**Task statement:** Please work out how many lines of this material include "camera", and answer with that number by itself.
--- START ---
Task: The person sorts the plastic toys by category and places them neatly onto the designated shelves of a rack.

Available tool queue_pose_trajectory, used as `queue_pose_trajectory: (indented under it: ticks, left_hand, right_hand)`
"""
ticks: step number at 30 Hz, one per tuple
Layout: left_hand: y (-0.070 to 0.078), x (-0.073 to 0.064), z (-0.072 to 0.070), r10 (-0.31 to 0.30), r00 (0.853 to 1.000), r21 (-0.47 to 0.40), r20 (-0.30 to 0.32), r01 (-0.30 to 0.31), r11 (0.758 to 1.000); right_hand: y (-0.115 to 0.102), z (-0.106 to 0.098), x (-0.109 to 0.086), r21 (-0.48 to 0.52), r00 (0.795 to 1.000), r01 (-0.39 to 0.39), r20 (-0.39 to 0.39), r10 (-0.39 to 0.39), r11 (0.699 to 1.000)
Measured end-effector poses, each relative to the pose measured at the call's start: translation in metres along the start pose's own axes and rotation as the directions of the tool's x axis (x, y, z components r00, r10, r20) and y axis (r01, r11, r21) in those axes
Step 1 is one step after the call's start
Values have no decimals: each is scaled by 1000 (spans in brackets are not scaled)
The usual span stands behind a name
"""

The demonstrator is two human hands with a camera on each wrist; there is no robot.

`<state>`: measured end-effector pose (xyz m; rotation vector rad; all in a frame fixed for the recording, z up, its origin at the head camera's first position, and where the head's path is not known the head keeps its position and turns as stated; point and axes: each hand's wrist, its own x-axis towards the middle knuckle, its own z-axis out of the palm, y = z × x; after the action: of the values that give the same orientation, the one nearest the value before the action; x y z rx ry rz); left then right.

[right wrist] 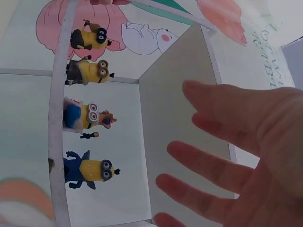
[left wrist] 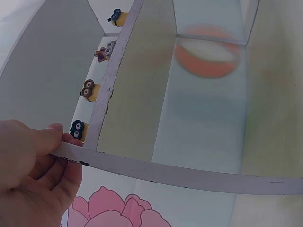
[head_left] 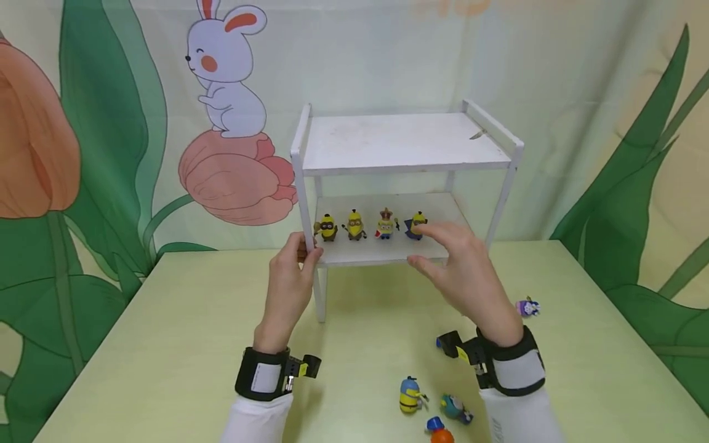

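My left hand (head_left: 289,280) grips the front left post of a small white two-tier shelf (head_left: 407,141); in the left wrist view its thumb and fingers pinch the post (left wrist: 128,168). On the lower tier, several yellow minion figurines stand in a row: one with dark goggles (head_left: 328,228) by the left post, one with brown goggles (head_left: 354,226), a crowned one (head_left: 385,225), and one in blue with a cape (right wrist: 90,171) at the right. My right hand (head_left: 468,277) hovers in front of that blue one, fingers spread and holding nothing.
On the pale yellow-green table (head_left: 183,344) lie a blue-and-yellow figurine (head_left: 410,395), a teal figurine (head_left: 453,406), an orange one with a blue top (head_left: 441,434) and a purple one (head_left: 528,307) at the right. A printed curtain (head_left: 360,55) hangs behind the shelf.
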<state>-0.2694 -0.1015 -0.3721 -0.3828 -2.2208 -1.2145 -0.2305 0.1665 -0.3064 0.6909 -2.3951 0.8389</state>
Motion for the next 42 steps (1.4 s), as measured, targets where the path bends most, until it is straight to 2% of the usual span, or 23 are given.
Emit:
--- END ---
**Answer to the problem:** 2